Corbett slipped through the bustle. He begged a cup of wine and a piece of freshly roasted quail meat, which tasted delicious, then he went and sat on an ale bench just within the doorway, chewing quietly and enjoying the warm glow of the wine and the soft sweet meat. He was tempted to stay, eat some more, but his eyes were growing heavy, and he did not want to fall asleep in public. He retreated from the confusion and went back to his own chamber. There he took off his sword-belt, kicked off his boots, wrapped his cloak about him, stretched out on the cot bed and fell into a deep sleep, only woken by Ranulf shaking him vigorously.

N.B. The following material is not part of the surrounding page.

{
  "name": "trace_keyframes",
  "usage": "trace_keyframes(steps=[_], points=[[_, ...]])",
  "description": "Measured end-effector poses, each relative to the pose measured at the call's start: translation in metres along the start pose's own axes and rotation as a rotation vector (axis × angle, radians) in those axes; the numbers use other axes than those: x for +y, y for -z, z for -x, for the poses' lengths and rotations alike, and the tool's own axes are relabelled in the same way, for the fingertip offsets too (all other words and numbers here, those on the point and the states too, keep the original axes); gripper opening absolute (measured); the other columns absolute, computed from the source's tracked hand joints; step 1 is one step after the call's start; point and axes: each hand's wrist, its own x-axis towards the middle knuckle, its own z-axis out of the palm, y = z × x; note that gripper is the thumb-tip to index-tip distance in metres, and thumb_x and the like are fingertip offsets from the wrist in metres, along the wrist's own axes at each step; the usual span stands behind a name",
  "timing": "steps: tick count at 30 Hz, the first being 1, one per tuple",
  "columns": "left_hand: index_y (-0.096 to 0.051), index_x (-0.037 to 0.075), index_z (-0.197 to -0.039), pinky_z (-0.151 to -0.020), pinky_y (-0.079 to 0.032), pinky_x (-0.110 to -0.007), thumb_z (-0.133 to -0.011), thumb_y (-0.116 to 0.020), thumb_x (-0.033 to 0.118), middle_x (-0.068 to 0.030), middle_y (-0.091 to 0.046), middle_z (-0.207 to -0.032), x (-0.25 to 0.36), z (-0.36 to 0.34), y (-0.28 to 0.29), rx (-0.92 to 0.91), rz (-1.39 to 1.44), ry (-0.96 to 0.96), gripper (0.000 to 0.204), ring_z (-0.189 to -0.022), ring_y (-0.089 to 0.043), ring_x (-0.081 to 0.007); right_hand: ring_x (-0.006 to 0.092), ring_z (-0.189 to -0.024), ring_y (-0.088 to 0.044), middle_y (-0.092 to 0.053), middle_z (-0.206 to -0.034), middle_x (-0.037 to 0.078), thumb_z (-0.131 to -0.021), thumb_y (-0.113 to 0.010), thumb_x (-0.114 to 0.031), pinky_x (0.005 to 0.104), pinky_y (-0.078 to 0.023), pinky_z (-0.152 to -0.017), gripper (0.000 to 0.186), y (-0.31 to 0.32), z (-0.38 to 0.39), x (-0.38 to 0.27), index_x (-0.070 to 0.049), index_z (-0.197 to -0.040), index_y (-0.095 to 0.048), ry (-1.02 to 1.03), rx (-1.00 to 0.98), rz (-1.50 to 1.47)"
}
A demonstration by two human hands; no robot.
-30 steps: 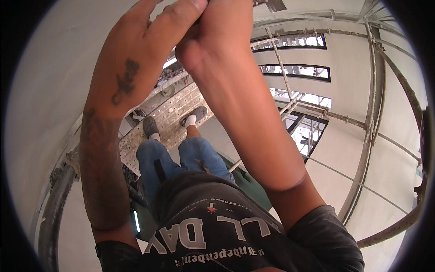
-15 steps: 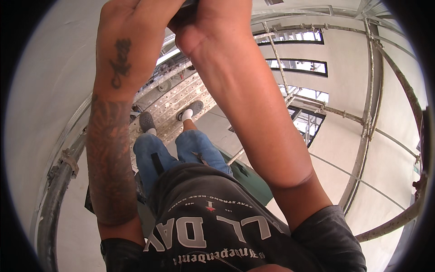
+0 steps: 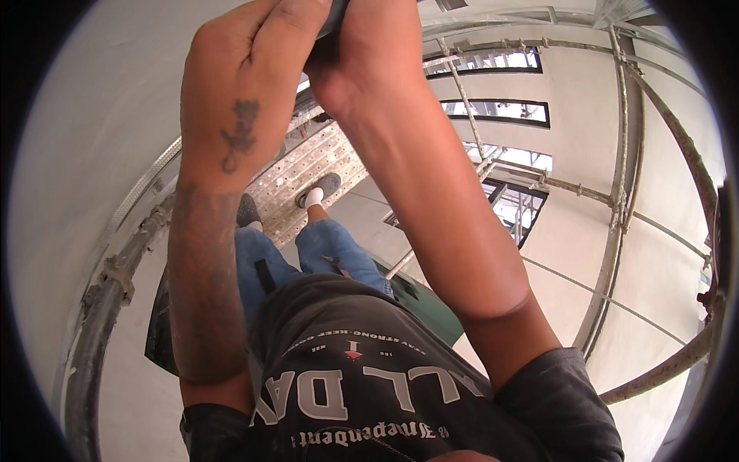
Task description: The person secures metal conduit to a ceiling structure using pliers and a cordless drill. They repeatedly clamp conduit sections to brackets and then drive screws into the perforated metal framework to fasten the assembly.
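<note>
Both my arms reach up to the upper edge of the head view. My left hand (image 3: pixel 248 69), tattooed on its back, has its fingers bent around a dark grey, straight-edged thing (image 3: pixel 336 17). Most of that thing is cut off by the frame and hidden by my hands, so its kind does not show. My right hand (image 3: pixel 379 38) is right beside it, with only the wrist and the heel of the palm visible. The right fingers lie out of the picture, so whether they touch the thing is hidden.
I stand on a perforated, spattered scaffold plank (image 3: pixel 289 185). A pale wall (image 3: pixel 92 138) rises close on my left, with a scaffold pole (image 3: pixel 96 331) near it. More scaffold tubes (image 3: pixel 623 138) cross on the right, in front of a wall with narrow black-framed windows (image 3: pixel 500 113).
My left hand and forearm have shifted a little to the right and slightly down. The right wrist has dropped slightly, and more of the dark grey thing shows between the hands.
</note>
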Motion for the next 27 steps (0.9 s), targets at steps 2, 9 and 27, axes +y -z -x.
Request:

‘Master?’ The clerk crouched down. ‘Master, you’ve got to wake up, it’s well past compline. You’ve been asleep for hours. We have news.’
Corbett, still half asleep, pulled himself up and swung his legs off the bed. Ranulf went across, fetched a stool and sat opposite him.
‘What news?’ Corbett asked.
‘Those three names. .’ Ranulf paused as Corbett took a tinder and lit the small candelabra on the bedside table. He pulled both table and candelabra closer towards him.
‘The three names, Ranulf?’
‘All senior clerks of the chancery, old men. They died rather mysteriously in the eighth and ninth year of the present king’s reign.’
‘Mysteriously?’
‘One at a time. Their deaths,’ Ranulf shrugged, ‘were seen simply as accidents, but it’s strange that Boniface Ippegrave should list their names. Rescales fell down the steps of the old turret tower — you know where the chancery records are stored. He was an old man, the light was poor, he stumbled and broke his neck. Furnival? Well, he liked his wine and often drank deep at night. He also liked the river; his corpse was fished from the Thames close to King’s Steps. The verdict was that he was so inebriated he must have missed his footing and fallen into the water.’
‘And Bassetlawe?’
‘He died rather quietly, sitting at the buttery table enjoying a tankard of ale and some bread and cheese. He was found with his head on his arm as if asleep, but his heart had failed. Master, you don’t think they were accidents?’